The number of students enrolled in distance education courses continues to rise as learners choose flexible online programs for finishing degrees, changing or boosting their careers and acquiring new skills.

Data released early last year by the Babson Survey Research Group revealed that the number of U.S. higher education students taking at least one distance education class rose by 3.7 percent from fall 2012 to 2013. While this statistic marks the slowest rate of growth in more than a decade, online courses remain a viable option for millions of people, with career preparation serving as the primary motivator, according to 2015 survey data released by Aslanian Market Research and the Learning House.

Students considering online learning can use U.S. News' 2016 Best Online Programs rankings to research and compare their options.

For the fifth year, U.S. News ranked online bachelor's degrees as well as master's degree programs in business, computer information technology, education, engineering and nursing. As a result of adding new disciplines last year, U.S. News also ranked online criminal justice master's degree programs, and online MBA programs were once again ranked separately from other business degrees.

Explore the full [2016 Best Online Programs rankings.]

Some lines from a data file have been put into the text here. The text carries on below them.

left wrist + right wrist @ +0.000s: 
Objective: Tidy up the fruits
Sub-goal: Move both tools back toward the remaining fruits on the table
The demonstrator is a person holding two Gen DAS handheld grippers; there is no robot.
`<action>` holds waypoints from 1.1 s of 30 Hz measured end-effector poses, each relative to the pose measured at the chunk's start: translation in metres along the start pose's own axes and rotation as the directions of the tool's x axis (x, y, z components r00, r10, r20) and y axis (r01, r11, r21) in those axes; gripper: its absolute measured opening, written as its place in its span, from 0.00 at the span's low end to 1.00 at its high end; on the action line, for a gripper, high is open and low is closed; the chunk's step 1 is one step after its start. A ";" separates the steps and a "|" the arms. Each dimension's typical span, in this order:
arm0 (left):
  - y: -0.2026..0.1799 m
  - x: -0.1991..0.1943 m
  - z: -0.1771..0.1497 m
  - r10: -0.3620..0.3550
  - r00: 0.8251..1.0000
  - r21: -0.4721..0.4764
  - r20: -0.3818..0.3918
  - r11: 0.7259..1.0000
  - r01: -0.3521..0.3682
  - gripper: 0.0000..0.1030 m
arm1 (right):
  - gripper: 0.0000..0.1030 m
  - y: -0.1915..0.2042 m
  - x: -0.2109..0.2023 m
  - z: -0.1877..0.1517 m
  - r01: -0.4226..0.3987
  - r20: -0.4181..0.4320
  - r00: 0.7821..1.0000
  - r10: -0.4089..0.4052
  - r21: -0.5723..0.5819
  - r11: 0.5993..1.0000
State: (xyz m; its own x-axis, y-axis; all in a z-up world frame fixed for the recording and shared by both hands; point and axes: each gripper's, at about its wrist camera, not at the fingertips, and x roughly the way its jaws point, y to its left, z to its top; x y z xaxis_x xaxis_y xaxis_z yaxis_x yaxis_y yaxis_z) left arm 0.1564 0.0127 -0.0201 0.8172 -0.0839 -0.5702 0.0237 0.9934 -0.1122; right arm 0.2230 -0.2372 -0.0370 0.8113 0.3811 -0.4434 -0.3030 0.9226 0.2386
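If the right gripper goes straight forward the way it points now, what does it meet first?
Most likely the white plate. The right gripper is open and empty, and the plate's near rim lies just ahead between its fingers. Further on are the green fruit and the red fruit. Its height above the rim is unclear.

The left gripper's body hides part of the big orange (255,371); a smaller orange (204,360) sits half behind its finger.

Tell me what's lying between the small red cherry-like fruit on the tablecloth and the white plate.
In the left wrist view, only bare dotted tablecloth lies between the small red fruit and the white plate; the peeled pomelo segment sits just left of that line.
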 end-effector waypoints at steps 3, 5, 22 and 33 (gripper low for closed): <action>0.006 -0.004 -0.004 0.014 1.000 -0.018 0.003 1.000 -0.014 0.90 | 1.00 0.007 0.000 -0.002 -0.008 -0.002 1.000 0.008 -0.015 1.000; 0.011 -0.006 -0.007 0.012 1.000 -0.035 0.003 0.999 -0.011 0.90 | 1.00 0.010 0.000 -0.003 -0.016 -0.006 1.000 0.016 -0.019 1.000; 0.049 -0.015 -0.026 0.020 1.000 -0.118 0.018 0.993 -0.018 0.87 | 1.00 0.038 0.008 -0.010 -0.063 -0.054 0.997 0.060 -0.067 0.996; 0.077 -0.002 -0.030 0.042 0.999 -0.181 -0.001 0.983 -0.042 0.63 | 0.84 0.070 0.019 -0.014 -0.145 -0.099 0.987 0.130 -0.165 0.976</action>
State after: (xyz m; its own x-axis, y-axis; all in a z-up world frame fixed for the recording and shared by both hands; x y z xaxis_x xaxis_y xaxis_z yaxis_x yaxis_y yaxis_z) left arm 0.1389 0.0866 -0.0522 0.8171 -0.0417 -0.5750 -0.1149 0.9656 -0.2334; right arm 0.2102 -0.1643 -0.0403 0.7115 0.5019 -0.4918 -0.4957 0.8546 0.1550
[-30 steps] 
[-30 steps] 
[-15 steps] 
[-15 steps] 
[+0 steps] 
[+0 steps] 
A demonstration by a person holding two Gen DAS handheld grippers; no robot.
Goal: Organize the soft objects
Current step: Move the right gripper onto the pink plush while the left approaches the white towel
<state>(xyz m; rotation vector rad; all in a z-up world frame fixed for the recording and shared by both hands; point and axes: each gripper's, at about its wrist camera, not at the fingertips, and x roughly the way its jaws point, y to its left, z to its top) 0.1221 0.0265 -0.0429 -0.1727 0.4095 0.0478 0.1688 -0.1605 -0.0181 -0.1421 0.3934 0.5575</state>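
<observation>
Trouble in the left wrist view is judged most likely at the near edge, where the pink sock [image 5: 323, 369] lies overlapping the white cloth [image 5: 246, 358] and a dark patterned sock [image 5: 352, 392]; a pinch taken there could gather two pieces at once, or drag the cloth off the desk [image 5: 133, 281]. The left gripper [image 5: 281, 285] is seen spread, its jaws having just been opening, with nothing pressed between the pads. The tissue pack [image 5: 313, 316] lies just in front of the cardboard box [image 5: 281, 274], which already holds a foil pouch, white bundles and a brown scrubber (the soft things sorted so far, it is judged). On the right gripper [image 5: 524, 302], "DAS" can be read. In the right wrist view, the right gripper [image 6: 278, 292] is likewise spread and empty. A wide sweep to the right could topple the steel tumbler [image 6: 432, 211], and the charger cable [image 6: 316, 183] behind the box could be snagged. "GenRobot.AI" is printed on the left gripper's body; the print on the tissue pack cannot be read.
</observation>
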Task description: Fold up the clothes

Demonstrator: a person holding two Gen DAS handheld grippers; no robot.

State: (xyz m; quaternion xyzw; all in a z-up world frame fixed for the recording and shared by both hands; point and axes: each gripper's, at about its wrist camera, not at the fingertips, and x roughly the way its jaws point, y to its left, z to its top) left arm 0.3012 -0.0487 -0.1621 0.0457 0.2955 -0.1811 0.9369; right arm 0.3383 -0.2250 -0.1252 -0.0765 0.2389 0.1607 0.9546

In addition, the Best Online Programs for Veterans are ranked for the fourth year. To be considered, a program must first rank within the top 75 percent in the 2016 Best Online Programs rankings. It must also belong to a school that is certified for the GI Bill and that helps veterans reduce tuition costs via the Yellow Ribbon Program or by offering in-state tuition to out-of-state veterans. Pennsylvania State University--World Campus maintained its No. 1 rank among the online bachelor's degree programs for veterans, tying this year with Embry-Riddle Aeronautical University--Worldwide.

In total, U.S. News received and analyzed data from more than 1,200 online degree programs. The rankings include programs that are completely online, though a program still meets the criteria if it has in-person requirements for orientations, testing and support services. The rankings do not include blended learning programs, nor do they distinguish between the for-profit and not-for-profit sectors.

Rankings are determined by factors including student engagement, faculty credentials and training, peer reputation, and student services and technology. Each ranking category weighs the factors differently, and all except for online bachelor's degree programs also weigh admissions selectivity.

Some programs saw major changes in their rankings this year, which is typically the result of schools completing survey questions that they had not in the past.

Get tips from online students and instructors on the [Online Learning Lessons blog.]

Below is a sampling of some of this year's top programs.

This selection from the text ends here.